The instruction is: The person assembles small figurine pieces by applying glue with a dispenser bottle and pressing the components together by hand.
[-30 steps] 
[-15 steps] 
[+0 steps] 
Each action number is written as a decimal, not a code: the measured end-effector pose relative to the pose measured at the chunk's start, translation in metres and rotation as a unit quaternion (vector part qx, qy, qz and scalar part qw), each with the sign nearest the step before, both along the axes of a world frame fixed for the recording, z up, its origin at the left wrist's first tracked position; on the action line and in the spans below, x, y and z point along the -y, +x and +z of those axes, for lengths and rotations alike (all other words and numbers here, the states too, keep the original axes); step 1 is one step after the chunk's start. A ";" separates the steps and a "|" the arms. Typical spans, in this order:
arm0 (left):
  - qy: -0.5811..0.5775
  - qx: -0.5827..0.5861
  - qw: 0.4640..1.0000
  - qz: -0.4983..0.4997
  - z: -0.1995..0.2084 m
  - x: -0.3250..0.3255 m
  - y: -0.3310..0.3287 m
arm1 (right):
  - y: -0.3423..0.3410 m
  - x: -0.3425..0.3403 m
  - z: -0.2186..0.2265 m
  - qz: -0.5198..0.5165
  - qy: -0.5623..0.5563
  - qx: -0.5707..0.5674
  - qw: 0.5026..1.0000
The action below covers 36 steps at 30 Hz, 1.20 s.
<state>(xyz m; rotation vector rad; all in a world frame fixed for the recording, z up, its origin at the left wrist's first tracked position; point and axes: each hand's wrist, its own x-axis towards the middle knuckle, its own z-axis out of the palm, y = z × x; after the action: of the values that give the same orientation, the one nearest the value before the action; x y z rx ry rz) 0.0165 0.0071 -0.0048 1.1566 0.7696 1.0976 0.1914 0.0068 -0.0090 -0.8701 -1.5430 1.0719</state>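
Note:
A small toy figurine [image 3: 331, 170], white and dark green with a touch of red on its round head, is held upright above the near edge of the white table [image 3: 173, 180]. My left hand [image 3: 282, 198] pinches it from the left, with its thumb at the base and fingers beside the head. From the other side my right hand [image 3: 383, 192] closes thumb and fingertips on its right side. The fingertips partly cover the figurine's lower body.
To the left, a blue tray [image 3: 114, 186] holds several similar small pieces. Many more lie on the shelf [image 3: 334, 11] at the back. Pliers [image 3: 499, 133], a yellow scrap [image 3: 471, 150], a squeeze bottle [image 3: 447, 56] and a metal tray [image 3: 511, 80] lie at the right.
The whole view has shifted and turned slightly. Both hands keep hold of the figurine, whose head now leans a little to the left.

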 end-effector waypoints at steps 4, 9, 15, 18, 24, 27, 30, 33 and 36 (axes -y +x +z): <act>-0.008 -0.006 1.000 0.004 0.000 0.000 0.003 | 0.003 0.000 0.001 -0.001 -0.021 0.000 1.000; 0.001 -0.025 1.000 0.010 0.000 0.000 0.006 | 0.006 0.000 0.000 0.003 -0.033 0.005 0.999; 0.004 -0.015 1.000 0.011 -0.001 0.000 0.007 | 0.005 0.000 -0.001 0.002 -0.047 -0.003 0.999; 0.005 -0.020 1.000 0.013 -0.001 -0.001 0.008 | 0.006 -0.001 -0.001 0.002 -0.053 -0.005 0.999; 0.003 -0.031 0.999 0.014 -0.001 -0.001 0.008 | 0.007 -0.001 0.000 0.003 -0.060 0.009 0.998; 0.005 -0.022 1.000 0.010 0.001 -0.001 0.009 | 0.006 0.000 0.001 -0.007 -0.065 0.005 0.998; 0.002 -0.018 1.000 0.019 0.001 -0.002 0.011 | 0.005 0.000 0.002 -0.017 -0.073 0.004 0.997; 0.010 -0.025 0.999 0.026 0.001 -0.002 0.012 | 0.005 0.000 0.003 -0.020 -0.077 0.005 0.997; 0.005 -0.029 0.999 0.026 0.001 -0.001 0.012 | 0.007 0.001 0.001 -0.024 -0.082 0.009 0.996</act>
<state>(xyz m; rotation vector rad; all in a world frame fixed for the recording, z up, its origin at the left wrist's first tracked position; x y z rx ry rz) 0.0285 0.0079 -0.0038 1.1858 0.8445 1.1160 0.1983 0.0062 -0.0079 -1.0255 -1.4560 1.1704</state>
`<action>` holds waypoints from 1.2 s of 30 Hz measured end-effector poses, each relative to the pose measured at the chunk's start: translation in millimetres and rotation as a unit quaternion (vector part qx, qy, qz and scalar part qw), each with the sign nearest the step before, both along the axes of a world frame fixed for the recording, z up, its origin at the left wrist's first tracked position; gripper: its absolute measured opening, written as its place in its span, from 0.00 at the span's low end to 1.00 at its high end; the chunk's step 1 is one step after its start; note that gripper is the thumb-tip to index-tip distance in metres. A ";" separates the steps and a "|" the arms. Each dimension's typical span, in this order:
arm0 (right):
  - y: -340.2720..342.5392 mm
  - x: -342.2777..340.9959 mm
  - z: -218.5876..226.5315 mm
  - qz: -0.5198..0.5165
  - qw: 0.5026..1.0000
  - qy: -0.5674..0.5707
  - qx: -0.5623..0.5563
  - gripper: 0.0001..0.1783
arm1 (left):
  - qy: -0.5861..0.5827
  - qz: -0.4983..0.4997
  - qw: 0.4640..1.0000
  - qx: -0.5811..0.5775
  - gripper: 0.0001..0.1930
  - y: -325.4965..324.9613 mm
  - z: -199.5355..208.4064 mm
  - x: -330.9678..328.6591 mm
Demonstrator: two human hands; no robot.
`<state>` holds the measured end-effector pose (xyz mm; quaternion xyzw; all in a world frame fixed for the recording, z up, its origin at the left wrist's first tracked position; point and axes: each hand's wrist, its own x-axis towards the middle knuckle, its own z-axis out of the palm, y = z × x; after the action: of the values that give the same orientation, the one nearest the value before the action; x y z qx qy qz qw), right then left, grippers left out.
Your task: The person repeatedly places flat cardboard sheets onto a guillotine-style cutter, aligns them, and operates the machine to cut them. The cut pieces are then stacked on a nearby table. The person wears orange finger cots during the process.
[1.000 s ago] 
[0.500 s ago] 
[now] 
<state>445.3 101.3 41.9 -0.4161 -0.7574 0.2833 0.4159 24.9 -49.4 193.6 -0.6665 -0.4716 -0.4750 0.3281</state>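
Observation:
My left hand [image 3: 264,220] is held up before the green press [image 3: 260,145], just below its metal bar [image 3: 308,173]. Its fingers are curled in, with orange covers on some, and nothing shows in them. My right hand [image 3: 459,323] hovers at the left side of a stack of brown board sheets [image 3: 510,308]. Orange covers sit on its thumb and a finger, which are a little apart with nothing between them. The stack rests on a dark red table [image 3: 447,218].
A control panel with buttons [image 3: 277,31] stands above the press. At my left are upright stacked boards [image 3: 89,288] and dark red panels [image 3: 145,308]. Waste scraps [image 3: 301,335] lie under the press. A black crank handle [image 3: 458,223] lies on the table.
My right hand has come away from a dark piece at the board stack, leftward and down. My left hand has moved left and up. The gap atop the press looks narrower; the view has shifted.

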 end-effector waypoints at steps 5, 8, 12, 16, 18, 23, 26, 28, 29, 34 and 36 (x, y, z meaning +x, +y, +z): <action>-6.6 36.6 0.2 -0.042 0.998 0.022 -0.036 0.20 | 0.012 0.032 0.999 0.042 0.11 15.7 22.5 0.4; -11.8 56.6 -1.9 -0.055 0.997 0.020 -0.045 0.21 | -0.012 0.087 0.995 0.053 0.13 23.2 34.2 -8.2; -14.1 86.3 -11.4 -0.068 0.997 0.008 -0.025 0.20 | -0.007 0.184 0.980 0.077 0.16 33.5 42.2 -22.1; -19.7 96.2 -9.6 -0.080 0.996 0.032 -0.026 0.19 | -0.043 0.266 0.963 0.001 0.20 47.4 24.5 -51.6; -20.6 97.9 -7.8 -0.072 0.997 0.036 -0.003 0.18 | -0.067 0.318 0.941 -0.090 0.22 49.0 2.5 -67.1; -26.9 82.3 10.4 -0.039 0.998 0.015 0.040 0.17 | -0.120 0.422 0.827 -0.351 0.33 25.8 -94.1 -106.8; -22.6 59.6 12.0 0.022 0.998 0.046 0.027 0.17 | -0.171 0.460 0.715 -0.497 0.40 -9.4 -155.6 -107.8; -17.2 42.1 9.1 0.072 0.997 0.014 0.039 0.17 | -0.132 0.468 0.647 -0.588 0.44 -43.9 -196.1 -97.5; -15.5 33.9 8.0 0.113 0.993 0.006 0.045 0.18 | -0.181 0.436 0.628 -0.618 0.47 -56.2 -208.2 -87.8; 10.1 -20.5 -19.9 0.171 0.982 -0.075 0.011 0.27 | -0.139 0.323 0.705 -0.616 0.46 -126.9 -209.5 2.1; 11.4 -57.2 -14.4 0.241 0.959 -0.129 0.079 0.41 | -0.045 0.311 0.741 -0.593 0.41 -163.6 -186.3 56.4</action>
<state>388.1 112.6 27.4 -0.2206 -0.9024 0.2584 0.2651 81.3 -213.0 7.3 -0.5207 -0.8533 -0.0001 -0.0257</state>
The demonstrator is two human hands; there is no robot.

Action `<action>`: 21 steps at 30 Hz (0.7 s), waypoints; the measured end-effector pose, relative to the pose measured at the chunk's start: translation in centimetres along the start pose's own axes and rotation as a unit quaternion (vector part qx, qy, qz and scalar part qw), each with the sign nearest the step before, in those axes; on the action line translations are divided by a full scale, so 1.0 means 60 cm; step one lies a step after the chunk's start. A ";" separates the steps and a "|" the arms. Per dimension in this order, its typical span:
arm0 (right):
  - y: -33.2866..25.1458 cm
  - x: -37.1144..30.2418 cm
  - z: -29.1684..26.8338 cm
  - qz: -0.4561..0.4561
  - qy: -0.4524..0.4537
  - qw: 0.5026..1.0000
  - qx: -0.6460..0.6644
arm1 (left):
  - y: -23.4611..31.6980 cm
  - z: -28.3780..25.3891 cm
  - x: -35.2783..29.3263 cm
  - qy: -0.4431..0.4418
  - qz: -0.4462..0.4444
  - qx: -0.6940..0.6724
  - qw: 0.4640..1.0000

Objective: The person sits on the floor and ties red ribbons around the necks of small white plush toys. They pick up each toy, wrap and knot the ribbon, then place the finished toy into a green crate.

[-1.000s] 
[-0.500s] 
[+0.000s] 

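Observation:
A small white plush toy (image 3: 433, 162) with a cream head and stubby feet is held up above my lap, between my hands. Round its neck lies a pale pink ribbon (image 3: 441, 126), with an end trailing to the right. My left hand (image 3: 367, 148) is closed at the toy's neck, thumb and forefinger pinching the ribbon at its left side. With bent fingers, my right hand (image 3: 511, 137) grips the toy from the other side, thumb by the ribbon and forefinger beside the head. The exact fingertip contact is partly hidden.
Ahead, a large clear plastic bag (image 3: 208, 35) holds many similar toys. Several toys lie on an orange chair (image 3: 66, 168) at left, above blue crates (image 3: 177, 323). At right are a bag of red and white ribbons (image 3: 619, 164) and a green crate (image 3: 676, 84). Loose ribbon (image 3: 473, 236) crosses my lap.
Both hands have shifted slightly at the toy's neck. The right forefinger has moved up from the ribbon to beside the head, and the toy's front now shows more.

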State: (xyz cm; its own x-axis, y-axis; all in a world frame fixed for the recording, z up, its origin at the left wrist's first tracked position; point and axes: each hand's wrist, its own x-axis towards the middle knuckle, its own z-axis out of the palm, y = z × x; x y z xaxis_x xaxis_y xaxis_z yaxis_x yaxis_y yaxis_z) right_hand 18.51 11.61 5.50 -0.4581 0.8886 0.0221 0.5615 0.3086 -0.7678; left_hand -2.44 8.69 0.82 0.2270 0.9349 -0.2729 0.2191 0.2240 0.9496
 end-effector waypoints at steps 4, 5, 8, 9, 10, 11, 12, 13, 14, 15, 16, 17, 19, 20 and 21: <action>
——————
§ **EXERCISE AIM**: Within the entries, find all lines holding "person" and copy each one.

§ **EXERCISE RESPONSE**:
The instruction is: The person assembles small figurine pieces by applying glue with a dispenser bottle and pressing the components together by hand.
Your task: The person repeatedly places flat cardboard sheets onto a guillotine-style cutter, aligns them, and operates the machine to cut them. The cut pieces are then stacked on a nearby table. The person wears orange finger cots during the process.
Objective: The person sits on the floor and ties red ribbons around the necks of small white plush toys. They pick up each toy, wrap and knot the ribbon, then place the finished toy into a green crate.

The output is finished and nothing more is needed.